### Task prompt
Go through the listing and copy each line with the string "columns".

### Information shown

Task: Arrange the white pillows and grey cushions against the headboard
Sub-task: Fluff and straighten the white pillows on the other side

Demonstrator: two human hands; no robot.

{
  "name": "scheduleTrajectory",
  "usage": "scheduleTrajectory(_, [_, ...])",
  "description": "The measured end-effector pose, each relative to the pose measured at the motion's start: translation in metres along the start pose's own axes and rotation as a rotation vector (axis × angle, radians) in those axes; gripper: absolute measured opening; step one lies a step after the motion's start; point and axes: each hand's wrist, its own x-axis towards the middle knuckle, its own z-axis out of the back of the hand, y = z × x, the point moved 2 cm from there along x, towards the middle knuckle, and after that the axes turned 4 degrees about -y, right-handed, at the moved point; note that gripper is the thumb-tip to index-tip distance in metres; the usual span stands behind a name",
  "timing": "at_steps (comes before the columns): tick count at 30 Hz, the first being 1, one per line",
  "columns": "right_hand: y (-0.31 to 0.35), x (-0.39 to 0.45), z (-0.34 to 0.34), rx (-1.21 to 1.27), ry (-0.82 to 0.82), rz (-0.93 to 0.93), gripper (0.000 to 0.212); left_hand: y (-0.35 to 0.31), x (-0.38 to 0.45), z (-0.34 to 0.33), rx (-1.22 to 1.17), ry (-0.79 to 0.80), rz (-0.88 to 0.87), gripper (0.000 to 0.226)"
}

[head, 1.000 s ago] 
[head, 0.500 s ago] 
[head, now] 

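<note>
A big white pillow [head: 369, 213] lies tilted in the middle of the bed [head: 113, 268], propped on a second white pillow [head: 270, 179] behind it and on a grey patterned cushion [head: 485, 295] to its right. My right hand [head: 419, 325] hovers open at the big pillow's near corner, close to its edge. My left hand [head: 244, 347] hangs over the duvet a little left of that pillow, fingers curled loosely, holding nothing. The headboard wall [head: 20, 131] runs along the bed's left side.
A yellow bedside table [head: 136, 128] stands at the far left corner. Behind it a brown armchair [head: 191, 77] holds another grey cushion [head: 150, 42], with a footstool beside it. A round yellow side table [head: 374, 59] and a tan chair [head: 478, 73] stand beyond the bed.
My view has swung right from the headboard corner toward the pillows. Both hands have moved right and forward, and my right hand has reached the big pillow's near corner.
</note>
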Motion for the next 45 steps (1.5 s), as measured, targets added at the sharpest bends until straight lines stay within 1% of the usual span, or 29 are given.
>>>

### Result for this task
  "timing": "at_steps (comes before the columns): tick count at 30 Hz, the first being 1, one per line",
  "columns": "right_hand: y (-0.31 to 0.35), x (-0.39 to 0.45), z (-0.34 to 0.34), rx (-1.21 to 1.27), ry (-0.82 to 0.82), rz (-0.93 to 0.93), gripper (0.000 to 0.212); left_hand: y (-0.35 to 0.31), x (-0.38 to 0.45), z (-0.34 to 0.33), rx (-1.22 to 1.17), ry (-0.79 to 0.80), rz (-0.88 to 0.87), gripper (0.000 to 0.226)"

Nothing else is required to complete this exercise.